Start of Block

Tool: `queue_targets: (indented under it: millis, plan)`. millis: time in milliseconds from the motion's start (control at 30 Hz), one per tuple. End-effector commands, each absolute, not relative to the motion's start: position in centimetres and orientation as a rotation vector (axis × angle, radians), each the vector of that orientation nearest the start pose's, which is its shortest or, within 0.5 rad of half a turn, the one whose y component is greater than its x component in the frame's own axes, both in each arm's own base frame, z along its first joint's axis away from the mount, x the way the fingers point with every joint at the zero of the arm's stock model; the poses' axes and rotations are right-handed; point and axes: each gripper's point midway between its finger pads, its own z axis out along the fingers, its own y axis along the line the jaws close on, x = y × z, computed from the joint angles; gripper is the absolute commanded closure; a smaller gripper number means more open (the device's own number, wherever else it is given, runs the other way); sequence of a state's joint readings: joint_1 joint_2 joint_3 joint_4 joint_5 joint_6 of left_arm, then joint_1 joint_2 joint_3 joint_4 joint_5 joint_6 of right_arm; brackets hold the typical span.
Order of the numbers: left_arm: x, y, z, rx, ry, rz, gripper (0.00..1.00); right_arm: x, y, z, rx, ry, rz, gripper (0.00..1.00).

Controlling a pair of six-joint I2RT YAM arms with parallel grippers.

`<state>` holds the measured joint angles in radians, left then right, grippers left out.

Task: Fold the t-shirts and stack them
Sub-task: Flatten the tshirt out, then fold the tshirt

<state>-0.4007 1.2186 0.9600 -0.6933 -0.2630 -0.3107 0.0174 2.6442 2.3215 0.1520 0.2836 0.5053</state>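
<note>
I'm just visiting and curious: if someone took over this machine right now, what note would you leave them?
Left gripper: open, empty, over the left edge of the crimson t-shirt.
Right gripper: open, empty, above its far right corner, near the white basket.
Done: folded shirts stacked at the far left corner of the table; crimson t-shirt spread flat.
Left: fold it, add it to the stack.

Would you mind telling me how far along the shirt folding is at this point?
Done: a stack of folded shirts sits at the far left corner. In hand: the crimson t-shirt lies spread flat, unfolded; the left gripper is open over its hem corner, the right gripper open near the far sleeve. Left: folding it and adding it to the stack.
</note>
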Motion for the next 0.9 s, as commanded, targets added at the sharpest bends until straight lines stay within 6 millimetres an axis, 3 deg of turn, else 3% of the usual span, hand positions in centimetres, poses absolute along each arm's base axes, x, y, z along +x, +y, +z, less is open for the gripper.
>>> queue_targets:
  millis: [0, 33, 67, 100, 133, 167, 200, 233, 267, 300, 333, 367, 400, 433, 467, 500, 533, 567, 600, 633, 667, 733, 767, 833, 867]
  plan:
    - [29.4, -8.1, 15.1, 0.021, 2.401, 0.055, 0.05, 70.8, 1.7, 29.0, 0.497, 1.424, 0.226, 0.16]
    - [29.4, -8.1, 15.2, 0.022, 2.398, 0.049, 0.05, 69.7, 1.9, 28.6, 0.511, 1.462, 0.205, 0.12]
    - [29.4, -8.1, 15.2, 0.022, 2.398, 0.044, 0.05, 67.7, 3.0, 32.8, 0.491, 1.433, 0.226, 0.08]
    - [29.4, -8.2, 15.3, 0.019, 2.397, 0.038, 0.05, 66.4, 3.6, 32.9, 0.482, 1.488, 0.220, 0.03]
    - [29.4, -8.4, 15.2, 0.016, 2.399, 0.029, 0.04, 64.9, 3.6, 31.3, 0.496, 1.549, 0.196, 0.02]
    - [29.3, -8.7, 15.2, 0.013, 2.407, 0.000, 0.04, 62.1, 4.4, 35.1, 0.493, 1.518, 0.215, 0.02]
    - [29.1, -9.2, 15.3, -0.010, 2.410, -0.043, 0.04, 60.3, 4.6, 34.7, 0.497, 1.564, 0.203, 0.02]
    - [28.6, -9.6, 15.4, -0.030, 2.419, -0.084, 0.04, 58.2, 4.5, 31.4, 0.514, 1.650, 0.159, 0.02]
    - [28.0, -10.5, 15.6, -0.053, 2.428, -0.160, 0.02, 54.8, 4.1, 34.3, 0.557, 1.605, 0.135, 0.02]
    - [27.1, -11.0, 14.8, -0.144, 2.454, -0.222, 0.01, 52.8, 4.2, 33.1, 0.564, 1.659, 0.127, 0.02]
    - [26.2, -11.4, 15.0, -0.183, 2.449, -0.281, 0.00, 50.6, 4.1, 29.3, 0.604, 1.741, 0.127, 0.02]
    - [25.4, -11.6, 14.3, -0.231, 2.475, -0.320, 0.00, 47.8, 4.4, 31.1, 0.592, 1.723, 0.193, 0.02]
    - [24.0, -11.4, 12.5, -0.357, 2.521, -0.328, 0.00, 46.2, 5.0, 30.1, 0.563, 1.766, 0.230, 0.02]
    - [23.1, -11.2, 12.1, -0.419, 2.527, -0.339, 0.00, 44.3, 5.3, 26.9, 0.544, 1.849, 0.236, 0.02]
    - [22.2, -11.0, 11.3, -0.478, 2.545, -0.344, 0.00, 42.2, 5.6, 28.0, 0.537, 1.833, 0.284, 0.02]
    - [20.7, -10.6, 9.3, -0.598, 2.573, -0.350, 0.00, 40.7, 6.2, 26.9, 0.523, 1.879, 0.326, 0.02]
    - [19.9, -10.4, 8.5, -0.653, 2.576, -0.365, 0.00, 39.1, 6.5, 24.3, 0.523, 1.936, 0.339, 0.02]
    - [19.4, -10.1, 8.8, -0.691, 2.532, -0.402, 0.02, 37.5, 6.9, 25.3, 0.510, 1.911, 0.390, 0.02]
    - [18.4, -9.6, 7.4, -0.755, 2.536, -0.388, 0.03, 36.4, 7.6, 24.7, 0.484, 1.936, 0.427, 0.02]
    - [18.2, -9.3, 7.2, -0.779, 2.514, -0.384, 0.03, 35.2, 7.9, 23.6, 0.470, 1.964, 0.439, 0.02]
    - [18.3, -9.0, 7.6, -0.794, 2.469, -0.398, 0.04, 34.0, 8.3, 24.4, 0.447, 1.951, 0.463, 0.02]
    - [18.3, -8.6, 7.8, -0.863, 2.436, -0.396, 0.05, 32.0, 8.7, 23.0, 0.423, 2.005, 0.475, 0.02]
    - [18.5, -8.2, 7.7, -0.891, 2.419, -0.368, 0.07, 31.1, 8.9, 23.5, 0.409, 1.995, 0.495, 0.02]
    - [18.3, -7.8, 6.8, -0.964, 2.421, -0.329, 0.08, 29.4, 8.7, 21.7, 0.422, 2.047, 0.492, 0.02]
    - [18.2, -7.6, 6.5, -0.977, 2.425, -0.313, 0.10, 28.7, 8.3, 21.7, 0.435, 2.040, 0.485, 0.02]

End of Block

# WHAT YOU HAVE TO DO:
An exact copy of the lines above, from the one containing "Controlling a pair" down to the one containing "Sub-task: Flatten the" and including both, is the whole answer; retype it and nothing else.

# REPLY TO THE EXERCISE:
Controlling a pair of six-joint I2RT YAM arms with parallel grippers.

`<state>` holds the measured joint angles in radians, left then right, grippers left out.

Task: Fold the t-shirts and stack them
Sub-task: Flatten the tshirt out, then fold the tshirt

No further output is expected here.